# Task requirements
Go through the records and show each line where the word "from" occurs.

# Data for this task
____________________
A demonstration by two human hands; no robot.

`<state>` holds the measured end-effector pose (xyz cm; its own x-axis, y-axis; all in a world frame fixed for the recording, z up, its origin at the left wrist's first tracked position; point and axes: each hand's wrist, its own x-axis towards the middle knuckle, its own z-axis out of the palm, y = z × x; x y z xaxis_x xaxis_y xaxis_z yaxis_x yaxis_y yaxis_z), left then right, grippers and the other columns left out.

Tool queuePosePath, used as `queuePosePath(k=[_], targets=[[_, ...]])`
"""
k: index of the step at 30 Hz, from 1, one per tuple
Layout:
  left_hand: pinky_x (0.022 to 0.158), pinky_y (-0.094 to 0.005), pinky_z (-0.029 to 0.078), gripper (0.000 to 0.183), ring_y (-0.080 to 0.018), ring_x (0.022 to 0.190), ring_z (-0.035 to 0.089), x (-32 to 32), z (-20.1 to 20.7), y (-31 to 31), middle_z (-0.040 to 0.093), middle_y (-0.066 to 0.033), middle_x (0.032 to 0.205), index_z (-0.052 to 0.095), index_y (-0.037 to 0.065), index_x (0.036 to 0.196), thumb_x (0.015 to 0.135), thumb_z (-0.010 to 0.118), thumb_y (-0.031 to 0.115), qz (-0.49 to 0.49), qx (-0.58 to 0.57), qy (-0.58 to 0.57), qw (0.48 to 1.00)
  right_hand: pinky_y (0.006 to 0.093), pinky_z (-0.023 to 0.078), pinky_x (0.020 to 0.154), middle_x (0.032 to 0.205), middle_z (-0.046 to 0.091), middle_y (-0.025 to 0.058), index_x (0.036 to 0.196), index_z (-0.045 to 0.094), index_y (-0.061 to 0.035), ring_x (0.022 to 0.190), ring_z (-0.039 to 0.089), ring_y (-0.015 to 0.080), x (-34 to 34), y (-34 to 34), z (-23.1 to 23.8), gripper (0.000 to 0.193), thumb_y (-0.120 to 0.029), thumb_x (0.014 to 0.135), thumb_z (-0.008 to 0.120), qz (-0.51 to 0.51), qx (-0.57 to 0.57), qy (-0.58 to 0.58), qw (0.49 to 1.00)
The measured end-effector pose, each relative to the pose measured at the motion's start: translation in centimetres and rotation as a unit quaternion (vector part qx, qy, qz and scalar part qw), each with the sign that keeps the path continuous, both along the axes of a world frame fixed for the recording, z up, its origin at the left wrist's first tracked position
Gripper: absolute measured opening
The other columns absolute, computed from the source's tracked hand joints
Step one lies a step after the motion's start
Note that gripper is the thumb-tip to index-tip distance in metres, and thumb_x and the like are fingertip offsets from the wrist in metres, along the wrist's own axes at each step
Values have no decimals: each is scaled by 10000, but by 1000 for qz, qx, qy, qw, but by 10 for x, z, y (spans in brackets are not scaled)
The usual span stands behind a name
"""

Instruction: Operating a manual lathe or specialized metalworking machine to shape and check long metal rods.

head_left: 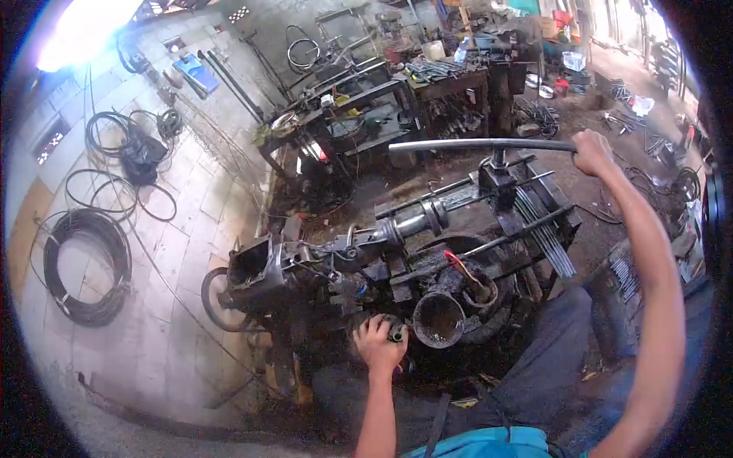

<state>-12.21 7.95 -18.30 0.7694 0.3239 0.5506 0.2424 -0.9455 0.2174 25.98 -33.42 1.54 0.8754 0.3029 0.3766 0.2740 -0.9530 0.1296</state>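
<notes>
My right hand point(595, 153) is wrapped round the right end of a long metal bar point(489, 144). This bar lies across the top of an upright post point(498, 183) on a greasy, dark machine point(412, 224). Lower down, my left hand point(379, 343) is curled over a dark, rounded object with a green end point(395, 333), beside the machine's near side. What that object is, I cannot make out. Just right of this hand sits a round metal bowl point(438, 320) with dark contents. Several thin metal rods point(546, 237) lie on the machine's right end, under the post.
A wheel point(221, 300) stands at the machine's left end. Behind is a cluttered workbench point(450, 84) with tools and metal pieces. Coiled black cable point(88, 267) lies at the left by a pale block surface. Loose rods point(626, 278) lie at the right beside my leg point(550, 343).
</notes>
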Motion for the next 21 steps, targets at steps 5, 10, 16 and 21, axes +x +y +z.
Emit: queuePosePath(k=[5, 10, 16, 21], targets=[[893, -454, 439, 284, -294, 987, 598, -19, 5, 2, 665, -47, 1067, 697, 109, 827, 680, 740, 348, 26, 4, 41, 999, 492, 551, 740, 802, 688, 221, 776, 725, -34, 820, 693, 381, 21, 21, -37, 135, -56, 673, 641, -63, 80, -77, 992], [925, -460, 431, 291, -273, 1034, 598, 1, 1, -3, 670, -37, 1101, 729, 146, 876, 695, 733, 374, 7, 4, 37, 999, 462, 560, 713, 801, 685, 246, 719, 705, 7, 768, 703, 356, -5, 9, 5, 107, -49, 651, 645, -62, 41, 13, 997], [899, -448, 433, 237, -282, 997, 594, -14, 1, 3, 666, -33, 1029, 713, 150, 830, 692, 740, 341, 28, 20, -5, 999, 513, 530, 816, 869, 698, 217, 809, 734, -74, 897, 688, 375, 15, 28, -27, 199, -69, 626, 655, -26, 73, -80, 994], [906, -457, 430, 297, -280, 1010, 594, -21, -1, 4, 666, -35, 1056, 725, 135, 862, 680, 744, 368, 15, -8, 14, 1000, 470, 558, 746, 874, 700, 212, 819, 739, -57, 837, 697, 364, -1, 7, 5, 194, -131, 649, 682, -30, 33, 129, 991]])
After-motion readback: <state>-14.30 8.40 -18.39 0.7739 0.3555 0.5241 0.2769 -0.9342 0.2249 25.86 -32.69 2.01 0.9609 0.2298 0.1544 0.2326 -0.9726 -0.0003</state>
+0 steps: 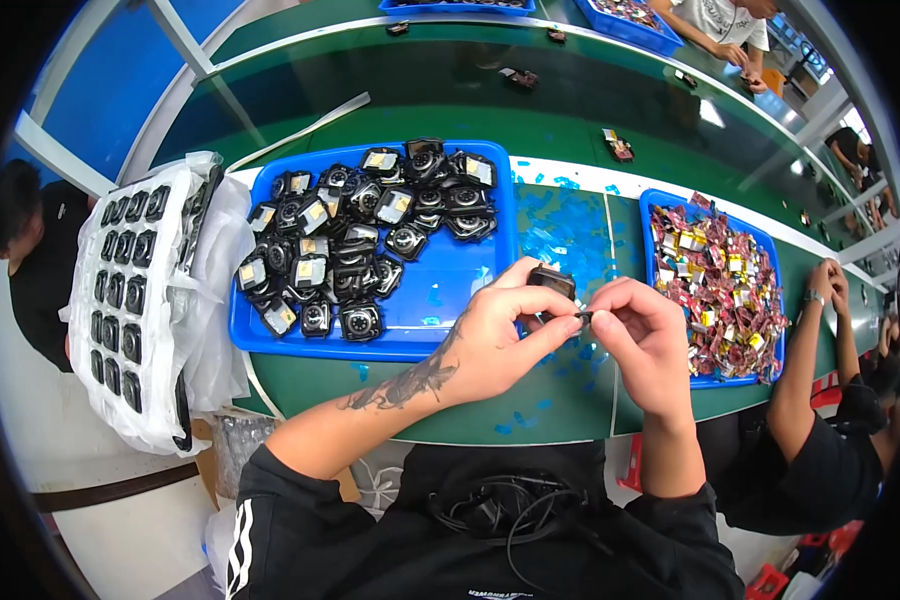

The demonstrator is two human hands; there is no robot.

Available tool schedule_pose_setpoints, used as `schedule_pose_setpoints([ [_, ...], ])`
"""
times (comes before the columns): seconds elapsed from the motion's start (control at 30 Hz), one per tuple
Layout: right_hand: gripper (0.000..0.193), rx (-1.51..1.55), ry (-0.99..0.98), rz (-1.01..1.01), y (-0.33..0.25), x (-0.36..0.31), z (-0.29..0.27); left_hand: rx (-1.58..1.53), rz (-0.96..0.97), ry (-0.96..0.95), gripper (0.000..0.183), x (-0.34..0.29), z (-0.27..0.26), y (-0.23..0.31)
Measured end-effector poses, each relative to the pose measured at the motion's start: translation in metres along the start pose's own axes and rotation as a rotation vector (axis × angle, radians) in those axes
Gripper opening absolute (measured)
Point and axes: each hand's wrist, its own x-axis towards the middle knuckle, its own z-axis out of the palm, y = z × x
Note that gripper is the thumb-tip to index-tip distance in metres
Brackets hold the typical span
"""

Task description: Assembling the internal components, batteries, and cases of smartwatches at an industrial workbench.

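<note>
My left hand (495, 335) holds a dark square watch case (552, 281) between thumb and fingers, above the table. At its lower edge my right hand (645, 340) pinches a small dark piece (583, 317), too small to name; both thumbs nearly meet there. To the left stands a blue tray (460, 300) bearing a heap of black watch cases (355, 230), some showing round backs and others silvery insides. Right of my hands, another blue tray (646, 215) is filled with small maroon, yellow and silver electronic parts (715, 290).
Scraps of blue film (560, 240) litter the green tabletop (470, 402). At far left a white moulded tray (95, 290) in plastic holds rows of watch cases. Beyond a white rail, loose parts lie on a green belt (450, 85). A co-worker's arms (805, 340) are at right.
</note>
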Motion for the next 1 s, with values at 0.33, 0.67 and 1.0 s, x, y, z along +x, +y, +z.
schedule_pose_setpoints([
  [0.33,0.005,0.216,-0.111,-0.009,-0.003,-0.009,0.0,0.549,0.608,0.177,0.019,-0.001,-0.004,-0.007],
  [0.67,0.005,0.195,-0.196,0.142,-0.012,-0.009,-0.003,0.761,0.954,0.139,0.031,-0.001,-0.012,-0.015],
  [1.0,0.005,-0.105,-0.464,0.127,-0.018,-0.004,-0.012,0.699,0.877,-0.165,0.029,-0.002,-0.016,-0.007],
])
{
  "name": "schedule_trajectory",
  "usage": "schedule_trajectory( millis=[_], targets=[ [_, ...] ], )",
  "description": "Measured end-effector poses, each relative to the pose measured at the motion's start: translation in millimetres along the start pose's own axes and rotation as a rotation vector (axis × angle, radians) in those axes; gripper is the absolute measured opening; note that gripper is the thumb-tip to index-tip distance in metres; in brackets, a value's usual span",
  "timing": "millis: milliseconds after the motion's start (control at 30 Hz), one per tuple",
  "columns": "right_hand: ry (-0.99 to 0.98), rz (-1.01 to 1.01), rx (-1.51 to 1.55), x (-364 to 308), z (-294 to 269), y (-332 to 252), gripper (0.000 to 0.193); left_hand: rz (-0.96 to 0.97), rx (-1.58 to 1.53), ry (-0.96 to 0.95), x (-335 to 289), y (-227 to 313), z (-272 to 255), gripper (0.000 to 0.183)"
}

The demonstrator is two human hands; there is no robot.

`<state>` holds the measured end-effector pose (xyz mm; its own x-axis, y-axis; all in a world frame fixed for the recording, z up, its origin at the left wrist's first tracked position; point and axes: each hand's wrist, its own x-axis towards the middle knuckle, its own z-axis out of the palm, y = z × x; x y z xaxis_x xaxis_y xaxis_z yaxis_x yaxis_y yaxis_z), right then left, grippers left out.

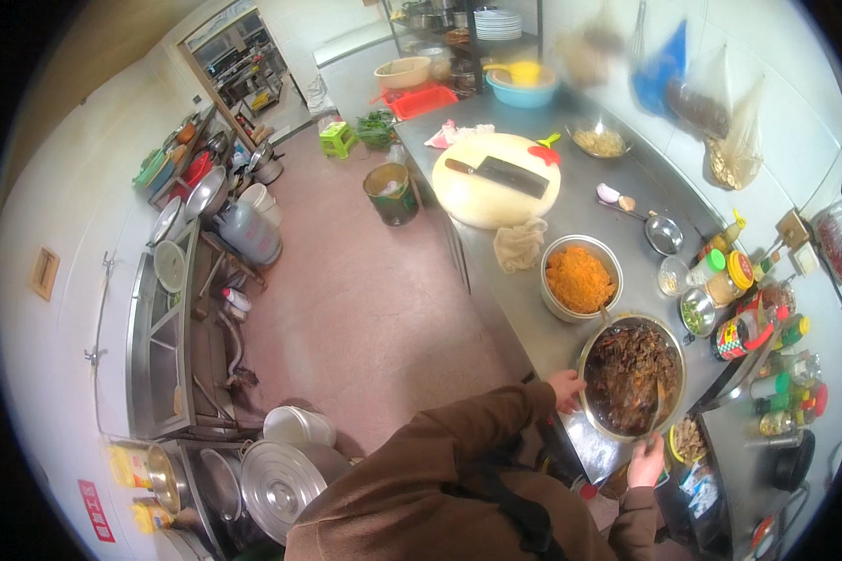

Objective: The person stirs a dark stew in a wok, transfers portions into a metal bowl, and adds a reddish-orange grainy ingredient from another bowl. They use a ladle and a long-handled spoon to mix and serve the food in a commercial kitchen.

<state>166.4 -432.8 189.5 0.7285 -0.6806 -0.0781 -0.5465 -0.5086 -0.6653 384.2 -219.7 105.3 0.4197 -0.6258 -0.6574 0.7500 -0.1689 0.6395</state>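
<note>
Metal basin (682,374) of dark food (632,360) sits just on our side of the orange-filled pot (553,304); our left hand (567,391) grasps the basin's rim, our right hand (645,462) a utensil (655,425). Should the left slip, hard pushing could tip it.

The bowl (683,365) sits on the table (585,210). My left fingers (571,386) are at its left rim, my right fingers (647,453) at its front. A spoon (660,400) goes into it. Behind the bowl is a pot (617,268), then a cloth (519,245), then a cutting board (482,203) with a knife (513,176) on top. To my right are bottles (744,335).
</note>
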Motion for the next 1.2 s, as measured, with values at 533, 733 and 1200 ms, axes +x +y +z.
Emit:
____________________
# Exercise response
k: index of the step at 30 Hz, from 1, one per tuple
The other columns absolute, computed from the source's tracked hand joints
Note that gripper is the thumb-tip to index-tip distance in metres, and thumb_x and the like are fingertip offsets from the wrist in metres, along the wrist's own axes at each step
times (comes before the columns): seconds elapsed from the motion's start (control at 30 Hz), one per tuple
Objective: The person stirs a dark stew in a wok, transfers portions into a metal bowl, and adds a reddish-orange grainy ingredient from another bowl. They use a ladle and a long-handled spoon to mix and serve the food in a commercial kitchen.

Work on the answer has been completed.